The accompanying standalone financial statements have been approved by the Company’s Board of Directors. The Company’s Board of Directors are responsible for the matters stated in section 134(5) of the Act with respect to the preparation and presentation of these standalone financial statements that give a true and fair view of the financial position, financial performance including other comprehensive income, changes in equity and cash flows of the Company in accordance with the Ind AS specified under section 133 of the Act and other accounting principles generally accepted in India. This responsibility also includes maintenance of adequate accounting records in accordance with the provisions of the Act for safeguarding of the assets of the Company and for preventing and detecting frauds and other irregularities; selection and application of appropriate accounting policies; making judgments and estimates that are reasonable and prudent; and design, implementation and maintenance of adequate internal financial controls, that were operating effectively for ensuring the accuracy and completeness of the accounting records, relevant to the preparation and presentation of the standalone financial statements that give a true and fair view and are free from material misstatement, whether due to fraud or error.

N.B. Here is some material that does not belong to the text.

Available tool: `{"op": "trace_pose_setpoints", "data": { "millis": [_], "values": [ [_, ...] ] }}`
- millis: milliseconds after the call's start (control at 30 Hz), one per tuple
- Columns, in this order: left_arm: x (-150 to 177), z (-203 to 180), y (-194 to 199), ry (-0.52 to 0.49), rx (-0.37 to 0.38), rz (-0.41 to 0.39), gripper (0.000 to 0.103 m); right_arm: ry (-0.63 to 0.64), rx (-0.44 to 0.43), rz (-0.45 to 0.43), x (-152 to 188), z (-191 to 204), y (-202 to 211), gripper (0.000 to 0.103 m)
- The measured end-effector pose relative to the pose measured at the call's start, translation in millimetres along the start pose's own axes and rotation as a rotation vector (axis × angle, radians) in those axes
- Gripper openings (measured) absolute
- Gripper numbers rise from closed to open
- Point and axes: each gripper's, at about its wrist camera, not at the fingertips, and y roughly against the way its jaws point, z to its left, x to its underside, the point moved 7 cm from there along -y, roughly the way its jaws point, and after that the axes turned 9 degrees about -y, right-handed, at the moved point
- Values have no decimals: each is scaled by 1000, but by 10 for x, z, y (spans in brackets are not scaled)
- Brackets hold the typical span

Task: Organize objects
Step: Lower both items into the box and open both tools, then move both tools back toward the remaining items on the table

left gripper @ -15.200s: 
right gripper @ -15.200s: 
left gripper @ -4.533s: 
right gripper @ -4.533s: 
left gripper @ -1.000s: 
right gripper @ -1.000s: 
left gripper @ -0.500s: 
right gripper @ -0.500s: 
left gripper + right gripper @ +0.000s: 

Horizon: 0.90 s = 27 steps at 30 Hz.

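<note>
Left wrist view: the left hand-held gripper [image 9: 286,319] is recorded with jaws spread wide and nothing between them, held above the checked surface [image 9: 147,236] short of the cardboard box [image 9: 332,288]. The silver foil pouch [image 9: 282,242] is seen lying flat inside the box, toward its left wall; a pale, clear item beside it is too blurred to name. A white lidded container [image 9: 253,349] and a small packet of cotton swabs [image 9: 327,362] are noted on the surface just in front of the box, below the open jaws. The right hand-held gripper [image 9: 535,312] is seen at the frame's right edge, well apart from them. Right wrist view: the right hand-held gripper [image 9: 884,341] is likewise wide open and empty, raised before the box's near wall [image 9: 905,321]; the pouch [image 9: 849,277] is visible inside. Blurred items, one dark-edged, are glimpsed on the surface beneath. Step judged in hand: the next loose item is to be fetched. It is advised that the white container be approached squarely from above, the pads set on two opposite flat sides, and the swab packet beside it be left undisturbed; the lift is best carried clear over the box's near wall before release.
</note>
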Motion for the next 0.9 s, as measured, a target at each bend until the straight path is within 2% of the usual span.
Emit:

In preparing the standalone financial statements, the Board of Directors is responsible for assessing the Company’s ability to continue as a going concern, disclosing, as applicable, matters related to going concern and using the going concern basis of accounting unless the Board of Directors either intends to liquidate the Company or to cease operations, or has no realistic alternative but to do so.

The Board of Directors is also responsible for overseeing the Company’s financial reporting process.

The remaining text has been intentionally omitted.